## What the task requires
Take the lines below between the one holding "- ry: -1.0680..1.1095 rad" and the one holding "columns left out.", inclusive, and copy them exactly. Add nothing.

───── Source material

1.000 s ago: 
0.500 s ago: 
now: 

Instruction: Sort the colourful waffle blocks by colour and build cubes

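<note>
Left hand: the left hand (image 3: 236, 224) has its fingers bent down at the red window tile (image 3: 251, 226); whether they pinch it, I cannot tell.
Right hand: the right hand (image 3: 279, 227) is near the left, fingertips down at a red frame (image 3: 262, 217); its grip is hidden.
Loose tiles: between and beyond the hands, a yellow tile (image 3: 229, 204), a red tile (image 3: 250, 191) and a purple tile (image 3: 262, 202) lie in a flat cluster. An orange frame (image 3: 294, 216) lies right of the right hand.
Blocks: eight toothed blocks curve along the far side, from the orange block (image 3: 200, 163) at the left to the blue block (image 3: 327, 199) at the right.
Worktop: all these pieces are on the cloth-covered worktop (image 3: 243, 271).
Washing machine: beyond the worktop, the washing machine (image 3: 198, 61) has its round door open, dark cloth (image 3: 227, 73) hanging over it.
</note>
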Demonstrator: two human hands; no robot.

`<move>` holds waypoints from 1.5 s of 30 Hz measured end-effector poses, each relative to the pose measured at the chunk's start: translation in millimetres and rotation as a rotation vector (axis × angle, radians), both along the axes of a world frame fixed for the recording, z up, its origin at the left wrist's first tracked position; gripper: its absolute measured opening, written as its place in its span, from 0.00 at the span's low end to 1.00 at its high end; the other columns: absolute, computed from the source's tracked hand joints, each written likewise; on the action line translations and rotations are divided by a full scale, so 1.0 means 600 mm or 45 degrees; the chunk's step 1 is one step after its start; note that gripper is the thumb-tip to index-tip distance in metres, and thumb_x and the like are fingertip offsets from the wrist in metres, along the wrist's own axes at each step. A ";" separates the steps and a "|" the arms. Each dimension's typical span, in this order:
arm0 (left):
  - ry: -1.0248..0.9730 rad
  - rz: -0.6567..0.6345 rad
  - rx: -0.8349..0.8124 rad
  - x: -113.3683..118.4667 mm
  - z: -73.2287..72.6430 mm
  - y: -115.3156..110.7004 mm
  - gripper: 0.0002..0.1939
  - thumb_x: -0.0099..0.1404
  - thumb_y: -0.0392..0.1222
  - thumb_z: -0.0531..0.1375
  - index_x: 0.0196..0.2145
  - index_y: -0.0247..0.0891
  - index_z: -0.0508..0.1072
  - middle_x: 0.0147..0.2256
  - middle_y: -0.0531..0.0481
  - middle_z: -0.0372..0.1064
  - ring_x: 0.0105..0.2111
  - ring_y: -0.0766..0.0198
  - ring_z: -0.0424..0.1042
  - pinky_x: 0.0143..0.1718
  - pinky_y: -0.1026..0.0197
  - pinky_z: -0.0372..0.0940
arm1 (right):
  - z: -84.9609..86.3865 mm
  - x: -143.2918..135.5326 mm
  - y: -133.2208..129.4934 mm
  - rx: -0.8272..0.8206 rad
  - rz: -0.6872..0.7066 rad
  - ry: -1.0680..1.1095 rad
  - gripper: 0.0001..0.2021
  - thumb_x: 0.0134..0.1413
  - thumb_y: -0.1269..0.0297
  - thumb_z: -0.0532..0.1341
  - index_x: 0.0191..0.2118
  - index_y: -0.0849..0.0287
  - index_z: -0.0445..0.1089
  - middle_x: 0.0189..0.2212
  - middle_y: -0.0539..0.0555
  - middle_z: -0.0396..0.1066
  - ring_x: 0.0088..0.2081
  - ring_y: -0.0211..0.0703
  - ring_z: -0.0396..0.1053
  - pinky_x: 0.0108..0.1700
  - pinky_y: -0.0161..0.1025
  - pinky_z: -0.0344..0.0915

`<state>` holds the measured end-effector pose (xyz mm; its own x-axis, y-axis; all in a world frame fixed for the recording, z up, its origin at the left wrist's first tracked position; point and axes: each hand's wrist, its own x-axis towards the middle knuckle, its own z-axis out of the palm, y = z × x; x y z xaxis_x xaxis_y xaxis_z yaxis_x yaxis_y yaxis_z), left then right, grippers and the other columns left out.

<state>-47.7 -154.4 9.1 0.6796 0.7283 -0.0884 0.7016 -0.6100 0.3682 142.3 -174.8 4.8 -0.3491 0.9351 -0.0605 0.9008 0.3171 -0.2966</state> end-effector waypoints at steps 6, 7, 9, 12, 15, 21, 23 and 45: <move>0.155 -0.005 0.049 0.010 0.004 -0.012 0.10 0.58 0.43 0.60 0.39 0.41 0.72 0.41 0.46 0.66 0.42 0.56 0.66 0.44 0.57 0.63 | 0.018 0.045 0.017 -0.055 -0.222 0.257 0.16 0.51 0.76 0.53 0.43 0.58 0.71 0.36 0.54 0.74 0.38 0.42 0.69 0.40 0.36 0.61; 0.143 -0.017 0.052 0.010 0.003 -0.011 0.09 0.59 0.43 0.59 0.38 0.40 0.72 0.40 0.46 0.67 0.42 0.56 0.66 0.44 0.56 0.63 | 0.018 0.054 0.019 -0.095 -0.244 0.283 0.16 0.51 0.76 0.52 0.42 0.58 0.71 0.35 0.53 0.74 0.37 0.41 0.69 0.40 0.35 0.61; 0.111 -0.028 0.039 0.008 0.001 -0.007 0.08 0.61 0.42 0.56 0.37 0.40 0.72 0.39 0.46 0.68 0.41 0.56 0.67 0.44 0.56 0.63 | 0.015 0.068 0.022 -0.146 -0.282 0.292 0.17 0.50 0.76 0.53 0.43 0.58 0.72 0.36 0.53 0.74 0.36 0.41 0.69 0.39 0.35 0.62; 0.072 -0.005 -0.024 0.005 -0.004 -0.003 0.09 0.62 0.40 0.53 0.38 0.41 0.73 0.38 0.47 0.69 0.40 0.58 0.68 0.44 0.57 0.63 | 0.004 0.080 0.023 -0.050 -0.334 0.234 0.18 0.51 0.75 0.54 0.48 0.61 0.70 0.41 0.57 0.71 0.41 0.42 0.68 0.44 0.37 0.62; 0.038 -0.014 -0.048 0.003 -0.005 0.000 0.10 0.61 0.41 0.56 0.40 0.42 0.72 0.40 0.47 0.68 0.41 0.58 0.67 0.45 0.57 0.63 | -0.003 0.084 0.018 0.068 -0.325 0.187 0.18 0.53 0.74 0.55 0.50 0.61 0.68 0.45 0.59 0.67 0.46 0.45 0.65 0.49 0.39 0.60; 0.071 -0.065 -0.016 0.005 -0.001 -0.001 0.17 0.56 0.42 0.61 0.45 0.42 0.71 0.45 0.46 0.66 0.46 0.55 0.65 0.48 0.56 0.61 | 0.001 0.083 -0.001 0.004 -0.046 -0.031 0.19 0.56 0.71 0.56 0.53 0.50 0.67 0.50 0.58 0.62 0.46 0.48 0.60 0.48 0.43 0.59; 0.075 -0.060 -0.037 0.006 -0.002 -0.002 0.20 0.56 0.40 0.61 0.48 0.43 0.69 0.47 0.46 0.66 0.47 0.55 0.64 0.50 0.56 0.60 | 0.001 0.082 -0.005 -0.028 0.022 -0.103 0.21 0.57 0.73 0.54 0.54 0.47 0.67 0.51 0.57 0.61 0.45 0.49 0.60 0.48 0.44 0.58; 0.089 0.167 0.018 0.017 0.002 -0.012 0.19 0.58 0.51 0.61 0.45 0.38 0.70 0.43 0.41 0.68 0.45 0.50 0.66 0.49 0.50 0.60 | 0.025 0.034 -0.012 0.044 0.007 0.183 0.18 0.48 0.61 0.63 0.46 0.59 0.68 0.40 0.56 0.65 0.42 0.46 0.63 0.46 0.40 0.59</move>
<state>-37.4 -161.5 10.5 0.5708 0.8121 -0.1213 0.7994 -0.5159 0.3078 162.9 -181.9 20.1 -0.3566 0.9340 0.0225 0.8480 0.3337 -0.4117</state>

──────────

## Problem solution
  - ry: -1.0680..1.1095 rad
  - gripper: 0.0001..0.2021
  - thumb_x: 0.0134..0.1413
  - thumb_y: -0.1269..0.0297
  - thumb_z: -0.0532..0.1341
  - index_x: 0.0191..0.2118
  - index_y: -0.0849..0.0287
  - index_z: -0.0445..0.1089
  - middle_x: 0.0189..0.2212
  - middle_y: -0.0539..0.0555
  - middle_z: -0.0396..0.1066
  - ring_x: 0.0088..0.2081
  - ring_y: -0.0211..0.0703
  - ring_z: -0.0396..0.1053
  - pinky_x: 0.0108..0.1700
  - pinky_y: -0.0161..0.1025
  - pinky_z: -0.0344..0.0915

`<state>` holds the measured end-effector pose (xyz mm; its own x-axis, y-axis; all in a world frame fixed for the recording, z up, its origin at the left wrist's first tracked position; point and axes: each hand's wrist, its own x-axis towards the middle knuckle, its own z-axis out of the palm, y = z × x; x y z xaxis_x xaxis_y xaxis_z yaxis_x yaxis_y yaxis_z), left then right, grippers and the other columns left out.

With that, the exercise is finished.